Antífona de comunión
Que nos alegremos en tu salvación y glorifiquemos el nombre de nuestro Dios (cf. Sal 19,6).
Al acercarnos a la comunión activamos nuestro deseo de sentir la verdadera alegría, aquella que brota de sentirnos salvados y liberados de todo lo que nos ata a los ofrecimientos, muchas veces, engañosos de este mundo, y, prometiendo no volver a nuestros pequeños o grandes ídolos, nos proponemos glorificar el Santo Nombre de nuestro Dios con una vida volcada en el cumplimiento de su voluntad y en la realización del mandato del amor. “Ya sea que comáis, que bebáis, o que hagáis cualquier otra cosa, hacedlo todo para la gloria de Dios” (1 Cor 10,31).
Oración después de la comunión
Que tus sacramentos, Señor, efectúen en nosotros lo que expresan, para que obtengamos en la realidad lo que celebramos ahora sacramentalmente. Por Jesucristo, nuestro Señor.

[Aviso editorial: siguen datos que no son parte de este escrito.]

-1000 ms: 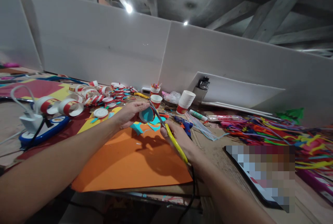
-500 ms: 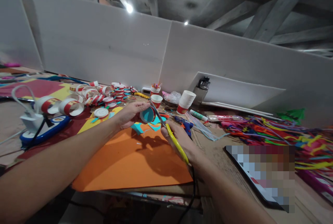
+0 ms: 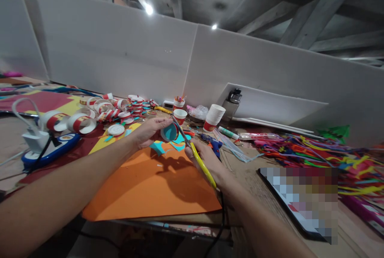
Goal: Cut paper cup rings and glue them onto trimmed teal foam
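My left hand (image 3: pixel 151 132) grips a small round cup piece (image 3: pixel 169 132) with a blue face turned toward me. In my right hand (image 3: pixel 207 158) is a pair of scissors (image 3: pixel 196 157) with yellow handles, its blades reaching up along the right edge of the round piece. Whether the blades are cutting into it, I cannot tell. Below both hands lies an orange sheet (image 3: pixel 144 190), partly in shadow. Blue paper scraps (image 3: pixel 162 148) rest at its far edge, just under the round piece.
Cut cup rings (image 3: pixel 81 123) and a white lid-like disc (image 3: pixel 116 130) lie left. Behind stand a paper cup (image 3: pixel 180 115), a cup stack (image 3: pixel 214 117) and a bottle (image 3: pixel 233 104). To the right are a tablet (image 3: pixel 297 204) and colourful pipe cleaners (image 3: pixel 318 152). A power strip (image 3: pixel 51 152) sits left.
Hardly anything differs. Both hands keep their holds on the round cup piece and the scissors, and the view has shifted very slightly.
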Demonstrator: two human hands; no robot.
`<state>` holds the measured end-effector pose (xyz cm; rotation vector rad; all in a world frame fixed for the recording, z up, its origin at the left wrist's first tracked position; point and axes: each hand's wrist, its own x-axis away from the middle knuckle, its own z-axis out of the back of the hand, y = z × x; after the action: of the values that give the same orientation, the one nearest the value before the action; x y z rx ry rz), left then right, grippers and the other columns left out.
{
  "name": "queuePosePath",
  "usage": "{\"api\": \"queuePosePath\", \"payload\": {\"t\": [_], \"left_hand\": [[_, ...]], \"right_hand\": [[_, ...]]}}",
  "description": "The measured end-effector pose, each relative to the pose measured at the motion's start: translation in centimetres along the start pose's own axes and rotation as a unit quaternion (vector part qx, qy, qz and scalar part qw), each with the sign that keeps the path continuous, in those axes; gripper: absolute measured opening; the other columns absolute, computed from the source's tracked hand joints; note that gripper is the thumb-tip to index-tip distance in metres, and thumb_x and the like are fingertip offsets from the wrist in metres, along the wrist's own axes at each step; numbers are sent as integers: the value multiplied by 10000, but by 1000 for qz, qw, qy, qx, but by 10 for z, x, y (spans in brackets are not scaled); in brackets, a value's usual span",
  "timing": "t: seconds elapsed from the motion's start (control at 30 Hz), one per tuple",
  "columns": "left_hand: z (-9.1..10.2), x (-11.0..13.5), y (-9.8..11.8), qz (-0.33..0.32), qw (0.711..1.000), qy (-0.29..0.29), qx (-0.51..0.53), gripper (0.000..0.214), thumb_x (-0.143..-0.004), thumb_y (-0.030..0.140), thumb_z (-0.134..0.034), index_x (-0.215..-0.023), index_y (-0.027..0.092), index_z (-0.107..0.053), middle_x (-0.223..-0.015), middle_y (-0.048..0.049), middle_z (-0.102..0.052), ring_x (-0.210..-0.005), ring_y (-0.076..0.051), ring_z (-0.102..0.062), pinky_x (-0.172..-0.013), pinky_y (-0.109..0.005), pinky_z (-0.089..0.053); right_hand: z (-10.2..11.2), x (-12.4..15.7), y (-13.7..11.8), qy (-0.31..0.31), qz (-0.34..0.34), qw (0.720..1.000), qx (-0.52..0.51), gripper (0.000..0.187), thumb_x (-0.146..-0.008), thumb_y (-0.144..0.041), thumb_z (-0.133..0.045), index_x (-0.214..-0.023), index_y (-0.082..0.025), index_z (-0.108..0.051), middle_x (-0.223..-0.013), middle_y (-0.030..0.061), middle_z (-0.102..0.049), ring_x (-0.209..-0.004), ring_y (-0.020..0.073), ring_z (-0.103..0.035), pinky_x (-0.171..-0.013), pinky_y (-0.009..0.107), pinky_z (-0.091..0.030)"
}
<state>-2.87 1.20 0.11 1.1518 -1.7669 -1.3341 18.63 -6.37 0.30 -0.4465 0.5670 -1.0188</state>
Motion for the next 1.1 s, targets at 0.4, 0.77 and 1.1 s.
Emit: {"api": "queuePosePath", "payload": {"t": [0.4,0.77,1.1], "left_hand": [[1,-3,-3,4,1000,-10,-6,400,-710,478,-746,-888,124,-690,-767,-63,-660,-625,-135,-618,-560,-243,-524],[2,-2,-2,2,1000,-5,5,371,-740,446,-731,-914,120,-697,-805,-70,-680,-660,-136,-626,-613,-259,-522],[0,-3,-1,-11,999,26,39,247,-771,363,-712,-823,123,-691,-762,-45,-658,-645,-123,-604,-650,-261,-519]], "right_hand": [[-2,0,2,-7,1,1000,-16,414,-930,-595,-344,-801,-209,-421,-712,-24,-444,-645,127,-416,-579,253,-303],[-4,-1,5,7,-2,1000,-11,401,-925,-579,-382,-805,-204,-455,-698,-27,-459,-633,123,-418,-579,249,-291],[-2,1,2,11,-7,1000,1,423,-924,-596,-364,-773,-205,-422,-686,-31,-428,-611,114,-378,-558,248,-258]]}}
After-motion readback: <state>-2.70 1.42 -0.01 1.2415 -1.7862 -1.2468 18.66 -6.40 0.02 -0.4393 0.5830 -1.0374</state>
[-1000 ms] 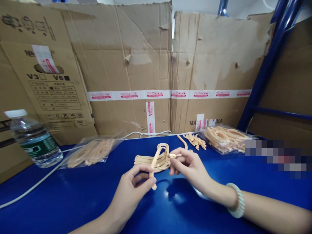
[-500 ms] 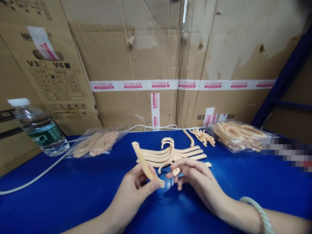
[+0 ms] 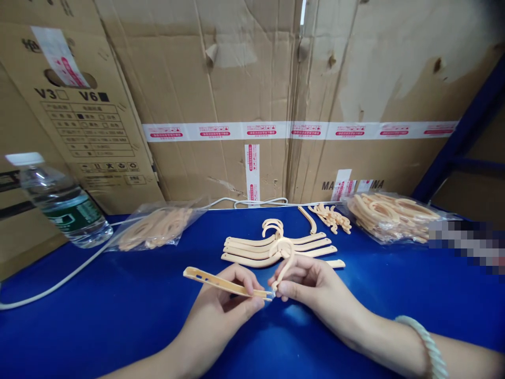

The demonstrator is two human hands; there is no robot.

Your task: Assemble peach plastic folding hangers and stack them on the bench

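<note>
Above the tabletop's [image 3: 118, 316] front edge, the left hand [image 3: 221, 310] pinches a flat plastic hanger arm [image 3: 213, 280] by its right end; the right hand [image 3: 311, 287] pinches a small hook [image 3: 286, 259] meeting it. Both seem light, stiff, brittle: best held near the joint.

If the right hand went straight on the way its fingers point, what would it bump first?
Probably the flat hanger arm pinched in the left hand; the right hand, holding a hook, points left at its near end.
</note>
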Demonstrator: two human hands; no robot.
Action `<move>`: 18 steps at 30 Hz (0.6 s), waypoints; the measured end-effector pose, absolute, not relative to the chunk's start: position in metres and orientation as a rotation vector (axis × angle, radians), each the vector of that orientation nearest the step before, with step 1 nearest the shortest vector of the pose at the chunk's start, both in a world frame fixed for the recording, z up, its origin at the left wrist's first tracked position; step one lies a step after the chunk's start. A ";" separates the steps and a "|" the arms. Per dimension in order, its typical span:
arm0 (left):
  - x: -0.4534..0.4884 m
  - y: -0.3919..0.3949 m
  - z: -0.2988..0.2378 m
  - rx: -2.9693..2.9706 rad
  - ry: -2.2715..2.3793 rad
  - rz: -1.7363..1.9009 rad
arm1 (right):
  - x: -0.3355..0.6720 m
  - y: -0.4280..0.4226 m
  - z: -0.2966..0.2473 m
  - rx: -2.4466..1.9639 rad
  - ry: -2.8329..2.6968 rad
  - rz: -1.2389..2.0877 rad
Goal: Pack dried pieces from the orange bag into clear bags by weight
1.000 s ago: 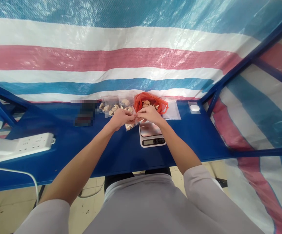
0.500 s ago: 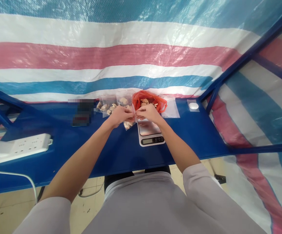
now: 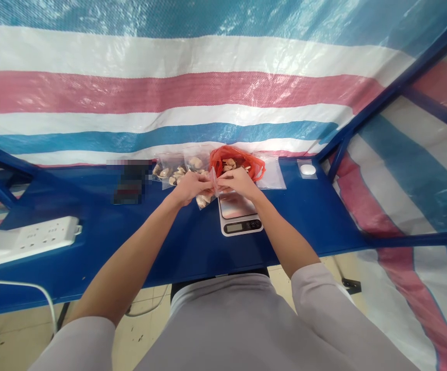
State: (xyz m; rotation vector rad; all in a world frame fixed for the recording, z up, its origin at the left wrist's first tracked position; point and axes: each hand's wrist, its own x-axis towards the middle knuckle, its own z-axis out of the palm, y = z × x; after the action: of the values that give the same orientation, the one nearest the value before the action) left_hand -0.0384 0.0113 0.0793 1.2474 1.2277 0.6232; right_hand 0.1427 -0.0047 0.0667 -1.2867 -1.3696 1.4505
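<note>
Between my two hands, a clear plastic bag (image 3: 205,199) of pale dried pieces hangs a little left of the scale. My left hand (image 3: 191,187) pinches its top edge from the left. My right hand (image 3: 237,182) pinches the same edge from the right, fingers close to the left ones. Under and in front of my right hand stands a white kitchen scale (image 3: 242,227) with a dark display strip. Just behind that hand, a red plastic bag (image 3: 260,170) lies open with brownish dried pieces inside. My fingers partly hide the held bag's opening.
Several filled clear bags (image 3: 176,175) lie behind my left hand. Flat clear bags (image 3: 273,174) lie right of the red one. Farther right is a small packet with a white round item (image 3: 307,169). A white power strip (image 3: 49,233) sits on the blue table (image 3: 192,257) at left.
Both hands keep their pinch on the clear bag's edge, almost in the same place. The whole view has shifted slightly; the things on the table lie as before.
</note>
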 end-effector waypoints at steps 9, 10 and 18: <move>-0.042 0.020 0.062 1.352 1.264 0.682 | 0.142 0.003 0.057 -1.314 -1.435 1.395; -0.042 0.021 0.061 1.352 1.261 0.683 | 0.143 0.004 0.055 -1.320 -1.455 1.376; -0.040 0.021 0.062 1.258 1.246 0.680 | 0.146 0.006 0.049 -1.377 -1.637 1.202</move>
State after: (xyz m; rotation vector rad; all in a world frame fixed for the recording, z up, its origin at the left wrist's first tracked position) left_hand -0.0402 0.0213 0.0624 1.2581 1.2459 0.6802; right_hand 0.1457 0.0058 0.0489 -1.3766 -1.6371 1.2015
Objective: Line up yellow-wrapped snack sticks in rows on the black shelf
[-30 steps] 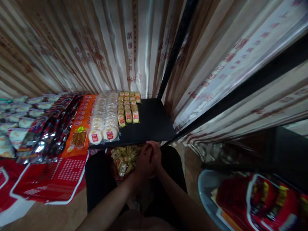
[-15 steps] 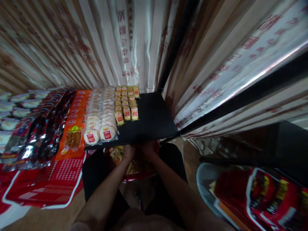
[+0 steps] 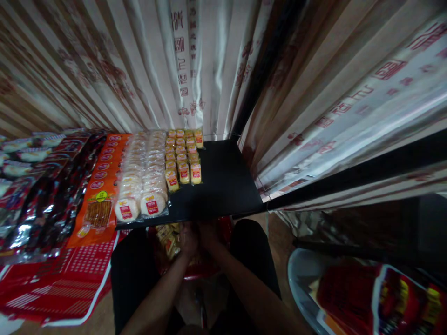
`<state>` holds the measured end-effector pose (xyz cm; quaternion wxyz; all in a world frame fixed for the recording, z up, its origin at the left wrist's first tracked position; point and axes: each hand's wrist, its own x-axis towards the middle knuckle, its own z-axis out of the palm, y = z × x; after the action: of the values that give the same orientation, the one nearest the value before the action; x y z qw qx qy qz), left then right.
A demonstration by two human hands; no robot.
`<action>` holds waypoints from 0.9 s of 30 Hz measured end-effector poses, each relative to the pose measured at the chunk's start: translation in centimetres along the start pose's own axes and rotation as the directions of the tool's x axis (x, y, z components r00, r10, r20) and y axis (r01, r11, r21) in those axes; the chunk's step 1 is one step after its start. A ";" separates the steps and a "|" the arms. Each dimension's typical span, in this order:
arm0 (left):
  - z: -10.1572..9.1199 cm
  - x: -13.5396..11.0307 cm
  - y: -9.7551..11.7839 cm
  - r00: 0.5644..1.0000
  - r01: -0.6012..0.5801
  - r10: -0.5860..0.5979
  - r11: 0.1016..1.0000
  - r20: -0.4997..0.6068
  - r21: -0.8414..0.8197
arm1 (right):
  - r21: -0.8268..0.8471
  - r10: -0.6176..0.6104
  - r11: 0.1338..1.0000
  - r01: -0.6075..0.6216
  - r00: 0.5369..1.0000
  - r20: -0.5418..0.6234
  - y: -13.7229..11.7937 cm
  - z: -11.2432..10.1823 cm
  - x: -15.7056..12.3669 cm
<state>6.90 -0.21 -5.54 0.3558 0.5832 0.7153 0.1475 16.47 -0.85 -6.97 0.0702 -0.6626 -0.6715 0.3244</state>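
Both of my hands reach into a red basin (image 3: pixel 209 270) of small yellow wrapped snacks (image 3: pixel 169 239) just under the front edge of a black shelf (image 3: pixel 223 186). My left hand (image 3: pixel 188 239) is curled among the packets. My right hand (image 3: pixel 208 235) lies close beside it, fingers bent down into the basin. Whatever they grip is hidden in the dark. On the shelf stand rows of the same small yellow packets (image 3: pixel 183 156), next to two rows of round white wrapped cakes (image 3: pixel 143 177).
Orange snack bags (image 3: pixel 101 186) and dark shiny bags (image 3: pixel 42 195) lie in rows to the left, above a red patterned cloth (image 3: pixel 59 284). A grey tub (image 3: pixel 300 279) with red packs (image 3: pixel 384 298) stands at the lower right. Pleated curtains hang behind and to the right.
My hands were clasped together in front of the shelf edge; they have dropped into the red basin below it. The view has tilted a little.
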 end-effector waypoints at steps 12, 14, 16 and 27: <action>-7.8 -4.7 2.1 0.998 -0.041 0.041 0.999 -0.053 -0.005 | 0.387 -0.224 0.893 0.228 0.973 -0.056 -2.9 -5.0 -6.0; -8.6 -4.5 2.2 0.996 -0.075 0.066 0.988 -0.067 -0.137 | 0.360 -0.267 0.889 0.283 0.959 -0.096 -3.2 -6.0 -6.7; -9.2 -4.5 2.2 0.996 -0.068 0.051 0.958 -0.070 -0.277 | 0.337 -0.280 0.888 0.314 0.949 -0.146 -3.5 -7.0 -7.4; -12.5 -6.5 6.1 0.945 0.091 0.187 0.637 0.268 -0.766 | 0.641 -0.207 0.711 0.289 0.957 -0.203 -4.5 -10.5 -8.6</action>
<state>3.30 -2.05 9.26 0.6776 0.4110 0.4997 0.3498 19.18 -4.89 6.46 0.3831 -0.5152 -0.5893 0.4905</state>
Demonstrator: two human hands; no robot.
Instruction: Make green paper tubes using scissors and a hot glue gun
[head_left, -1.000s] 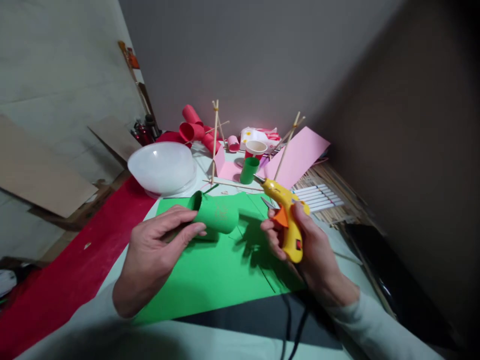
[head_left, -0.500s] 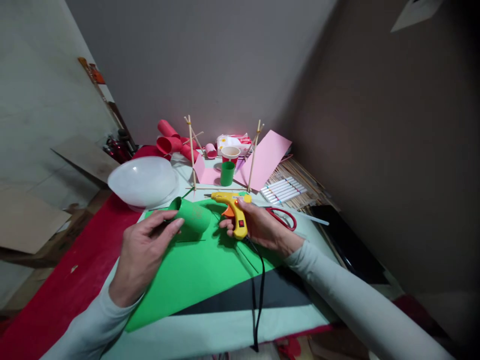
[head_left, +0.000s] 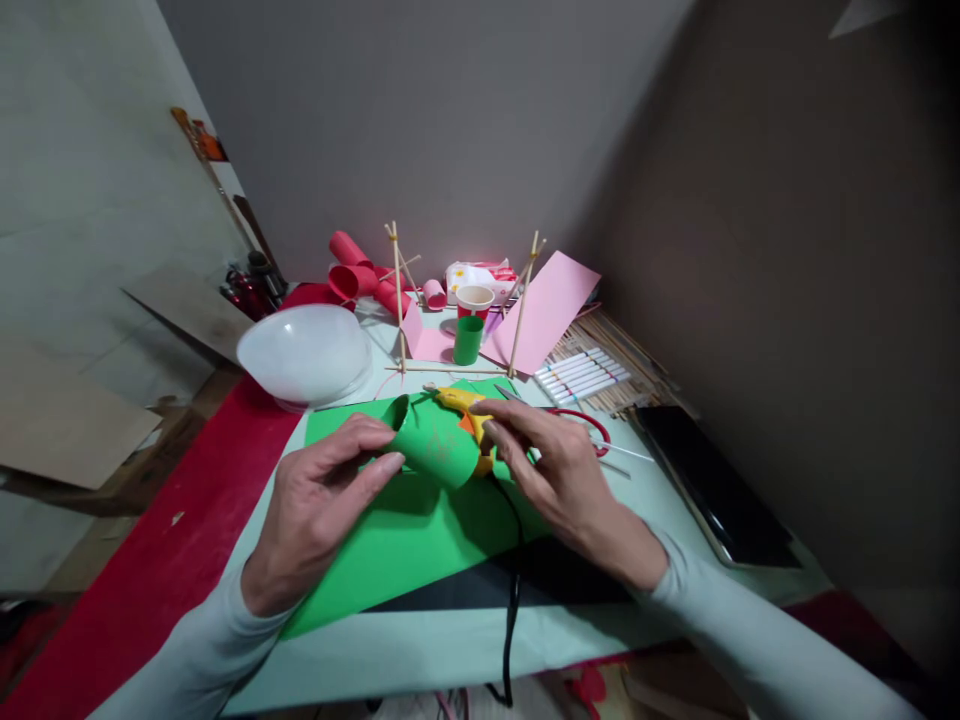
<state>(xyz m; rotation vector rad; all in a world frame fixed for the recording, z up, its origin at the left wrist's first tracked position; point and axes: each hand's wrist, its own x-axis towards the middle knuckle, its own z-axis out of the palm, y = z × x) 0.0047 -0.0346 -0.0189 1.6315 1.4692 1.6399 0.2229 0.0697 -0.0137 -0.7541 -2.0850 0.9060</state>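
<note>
A green paper tube (head_left: 436, 448) is pinched near its left rim by my left hand (head_left: 322, 500), thumb in front and fingertips at the edge. It lies tilted above a green sheet (head_left: 360, 560). Behind the tube, a yellow glue gun (head_left: 454, 398) with an orange trigger rests on the sheet, its handle partly hidden by the tube and my fingers. My right hand (head_left: 562, 470) hovers beside the handle and the tube's right end, fingers apart and not wrapped around the gun. A black cord (head_left: 511, 630) trails from the gun over the table's front edge.
Red-handled scissors (head_left: 600, 432) lie to the right, near a black tablet-like slab (head_left: 712, 490). Behind stand a stick frame (head_left: 399, 300), a small green cup-like tube (head_left: 468, 342) and a paper cup (head_left: 475, 297). A white translucent bowl (head_left: 304, 350) sits left; markers (head_left: 583, 376) lie right.
My right hand has let go of the glue gun, which now lies on the green sheet behind the tube. The tube has moved right in my left hand, nearer the right hand.
</note>
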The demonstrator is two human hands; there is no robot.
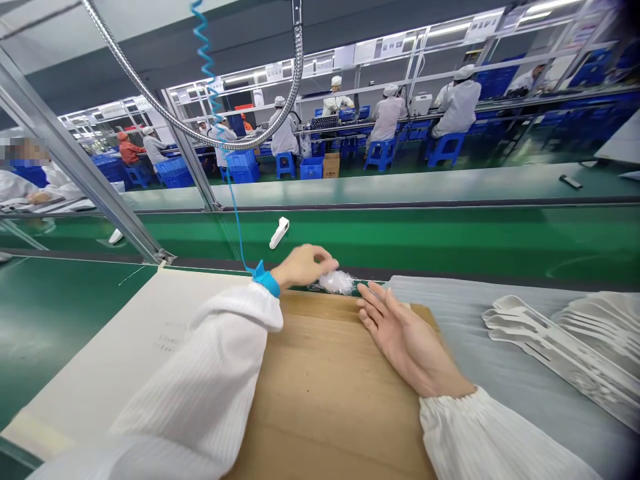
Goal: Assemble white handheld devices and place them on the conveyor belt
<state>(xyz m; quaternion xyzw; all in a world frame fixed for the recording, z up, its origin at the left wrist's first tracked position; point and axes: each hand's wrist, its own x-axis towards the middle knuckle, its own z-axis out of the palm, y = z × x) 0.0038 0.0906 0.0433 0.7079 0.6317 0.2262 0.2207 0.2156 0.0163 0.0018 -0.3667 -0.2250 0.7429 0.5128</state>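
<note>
My left hand [304, 265] is at the far edge of a brown cardboard sheet [325, 393], its fingers pinched on a small crumpled clear plastic bag [337, 282]. A blue wrist strap [265, 279] with a coiled blue cord sits on that wrist. My right hand [405, 337] lies on the cardboard just right of the bag, fingers stretched out and flat, holding nothing. Both arms wear white ribbed sleeves.
A stack of white moulded plastic parts [565, 347] lies on grey foam sheet [460, 313] at the right. A white paper sheet [130, 340] lies left. One white part [279, 233] rides the green conveyor belt [450, 233]. Metal frame post [85, 173] at left; workers sit beyond.
</note>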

Muchas veces sacamos la impresión de que nuestro trato con el Señor en la Eucaristía no repercute en nuestra vida o repercute escasamente. Que esta impresión no sea el termómetro de nuestro progreso espiritual. Dejémoslo todo en sus manos y habituémonos a actualizar, antes, en y después de la celebración eucarística, nuestra fe, nuestrasesperanza y nuestro amor, deseando que se haga realidad en nuestra vida el contenido expresado en el Sacramento que hemos recibido. Podemos no ser conscientes de los frutos de nuestras oraciones, comuniones y actos de piedad, pero sabemos, con la certeza que nos da la fe, que el Espíritu Santo actúa en nuestro interior y que esta actuación se traduce siempre en las obras buenas que Dios quiere que llevemos a cabo. Dejemos que sea Dios el que, a su manera, nos transforme en los hombres y mujeres que, desde siempre, ha diseñado sobre cada uno de nosotros. “Bendito sea el Padre por cuanto nos ha elegido en Cristo antes de la fundación del mundo, para ser santos e inmaculados en su presencia en el amor” (Ef 1,3-4).